85% of the issues we identified came from manual or screen reader testing, not automated checks."
One noteworthy finding came from analyzing which of our testing methods resulted in flagged issues, which again emphasizes the importance of testing beyond automated tools: 85% of the issues we identified came from manual or screen reader testing, not automated checks.
Project Takeaways
With a small team and a large scope, we accomplished and learned a lot! Here are a few takeaways that may be helpful for others:
- Automated tools are a start, not an end. Test with a keyboard and do other manual checks. Automated testing is only part of the picture.
- Free tools are sufficient. This work does not require a big budget, but it does require time and detailed attention.
- Technical expertise is important. Audit contributors were new to accessibility testing, though most had basic familiarity with web development technologies (HTML and CSS). Expert support was essential for screen reader testing, addressing technical coding questions, and interpreting findings against WCAG success criteria and ARIA best practices. This initial expertise was critical for training and supporting the team, highlighting the value of investing in these skills.

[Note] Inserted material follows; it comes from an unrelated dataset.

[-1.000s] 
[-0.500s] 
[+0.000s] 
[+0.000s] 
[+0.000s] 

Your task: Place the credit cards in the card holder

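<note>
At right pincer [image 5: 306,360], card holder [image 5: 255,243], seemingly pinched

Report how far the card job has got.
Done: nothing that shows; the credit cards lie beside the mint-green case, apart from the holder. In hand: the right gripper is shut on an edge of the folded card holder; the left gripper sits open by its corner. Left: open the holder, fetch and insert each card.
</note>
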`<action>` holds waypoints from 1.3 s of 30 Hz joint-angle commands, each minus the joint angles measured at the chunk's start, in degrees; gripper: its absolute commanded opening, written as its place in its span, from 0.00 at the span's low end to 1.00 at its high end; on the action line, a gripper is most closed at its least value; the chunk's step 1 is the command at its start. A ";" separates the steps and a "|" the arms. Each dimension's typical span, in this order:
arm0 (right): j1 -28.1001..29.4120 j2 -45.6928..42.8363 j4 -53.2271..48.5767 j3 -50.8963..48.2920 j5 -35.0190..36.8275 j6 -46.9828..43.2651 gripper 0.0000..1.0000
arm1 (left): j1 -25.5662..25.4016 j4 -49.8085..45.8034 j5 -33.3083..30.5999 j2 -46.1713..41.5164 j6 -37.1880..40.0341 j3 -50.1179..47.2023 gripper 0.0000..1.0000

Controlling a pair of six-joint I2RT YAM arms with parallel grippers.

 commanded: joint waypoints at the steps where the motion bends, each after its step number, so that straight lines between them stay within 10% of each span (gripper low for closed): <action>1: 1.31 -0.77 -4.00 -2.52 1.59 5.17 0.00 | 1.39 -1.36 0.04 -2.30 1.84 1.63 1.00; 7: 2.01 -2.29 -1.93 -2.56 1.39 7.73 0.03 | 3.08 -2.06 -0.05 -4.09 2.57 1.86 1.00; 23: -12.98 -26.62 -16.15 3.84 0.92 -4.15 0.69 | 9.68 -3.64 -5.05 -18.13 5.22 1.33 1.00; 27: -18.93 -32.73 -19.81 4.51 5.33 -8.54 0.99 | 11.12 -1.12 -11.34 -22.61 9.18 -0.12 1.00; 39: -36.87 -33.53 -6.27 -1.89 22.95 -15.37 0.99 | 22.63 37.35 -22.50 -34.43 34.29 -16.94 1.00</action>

- Structure supports collaboration. Providing structure in the form of scheduled sprints with regular meetings to work through challenges and reflect on process, having a clearly defined audit process that everyone followed, and using a shared issue tracking sheet and rubric all contributed to successful, fulfilling, and actionable collaborative work.

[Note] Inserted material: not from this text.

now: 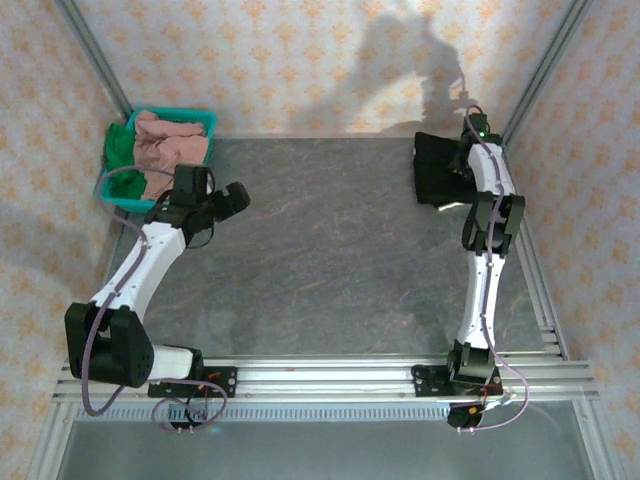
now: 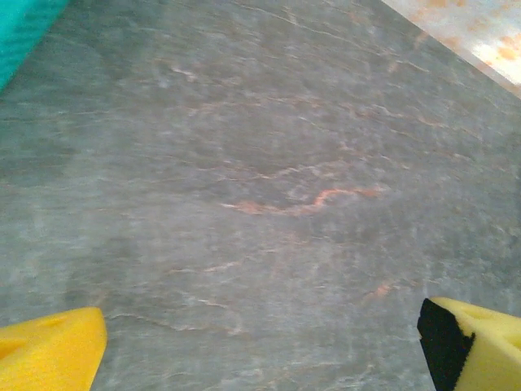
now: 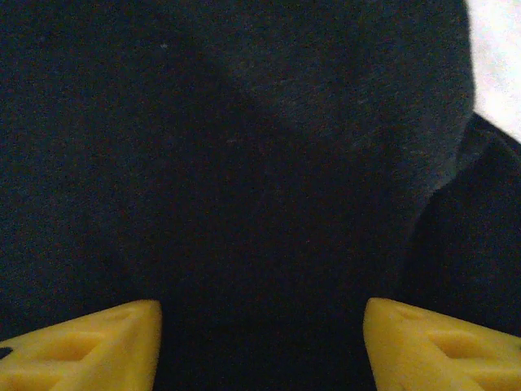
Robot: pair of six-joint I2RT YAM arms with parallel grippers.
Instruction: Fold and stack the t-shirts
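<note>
Currently, I take the teal basket as my reference point for all positions.

1. Basket contents. A pink t-shirt lies crumpled in the basket and fills most of it. A green t-shirt is bunched against the basket's left wall, touching the pink one.

2. Left gripper. I see it just beside the basket, off its near right corner, above the bare grey table. In the left wrist view its yellow fingers stand spread to the full. Nothing sits between them, and grey table surface runs underneath. A corner of the basket shows at the upper left of that view.

3. Black t-shirt. It lies folded on the table, well apart from the basket, at the opposite far corner. A pale strip shows at its near edge; I cannot tell what that strip is.

4. Right gripper. It sits over the black t-shirt, as far from the basket as that shirt. In the right wrist view its yellow fingers stand apart, less widely than the left pair. Dark cloth with a raised fold covers the view between and beyond them. I see no cloth pinched, and I cannot tell whether the fingertips touch the fabric.
</note>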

- Cross-program team involvement rooted in shared values builds organizational knowledge and buy-in. Intentionally building a team of contributors who aren’t already accessibility specialists helps build broader organizational awareness of and support for accessibility work as a shared responsibility. Rooting the work in shared values that center people builds enthusiasm and support.
What’s Next
The audit project is complete, but the work continues. A project is already underway led by our Digital Strategies team to remediate the issues we identified in this audit. Understanding that supporting and improving digital accessibility is ongoing and iterative, we are committed to continuing to center people in how we build and maintain our digital tools.